Set the data down again so that every line matches exactly.

Data shown →
>>>
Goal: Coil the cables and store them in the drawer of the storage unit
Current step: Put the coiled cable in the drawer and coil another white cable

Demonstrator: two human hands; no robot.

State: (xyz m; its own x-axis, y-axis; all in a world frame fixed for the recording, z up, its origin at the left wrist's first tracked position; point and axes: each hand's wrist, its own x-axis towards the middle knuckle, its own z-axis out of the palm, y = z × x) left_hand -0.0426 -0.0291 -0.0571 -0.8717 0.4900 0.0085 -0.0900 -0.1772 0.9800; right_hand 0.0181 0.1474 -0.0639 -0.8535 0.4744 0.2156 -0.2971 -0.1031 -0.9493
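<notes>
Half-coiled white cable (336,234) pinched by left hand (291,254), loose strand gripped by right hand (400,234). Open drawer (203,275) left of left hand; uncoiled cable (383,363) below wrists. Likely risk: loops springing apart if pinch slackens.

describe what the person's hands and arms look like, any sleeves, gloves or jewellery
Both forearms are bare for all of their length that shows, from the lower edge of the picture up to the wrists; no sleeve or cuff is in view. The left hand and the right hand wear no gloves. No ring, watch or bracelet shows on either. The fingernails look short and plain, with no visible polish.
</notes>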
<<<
Solution for this task →
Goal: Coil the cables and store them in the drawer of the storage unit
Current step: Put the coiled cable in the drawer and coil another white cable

Demonstrator: two human hands; no robot.

State: (xyz m; its own x-axis, y-axis; all in a world frame fixed for the recording, z up, its origin at the left wrist's first tracked position; point and axes: each hand's wrist, its own x-axis towards the middle knuckle, its own z-axis out of the palm, y = z × x) left_hand -0.0426 -0.0291 -0.0571 -0.8717 0.4900 0.0085 -0.0900 -0.1772 0.9800; right_hand 0.0181 0.1474 -0.0639 -0.8535 0.4744 0.2156 -0.2971 -0.1031 -0.9493
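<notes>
Half-coiled white cable (336,234) pinched by left hand (291,254), loose strand gripped by right hand (400,234). Open drawer (203,275) left of left hand; uncoiled cable (383,363) below wrists. Likely risk: loops springing apart if pinch slackens.

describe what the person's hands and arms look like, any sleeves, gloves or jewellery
Both forearms are bare for all of their length that shows, from the lower edge of the picture up to the wrists; no sleeve or cuff is in view. The left hand and the right hand wear no gloves. No ring, watch or bracelet shows on either. The fingernails look short and plain, with no visible polish.
</notes>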

No further output is required for this exercise.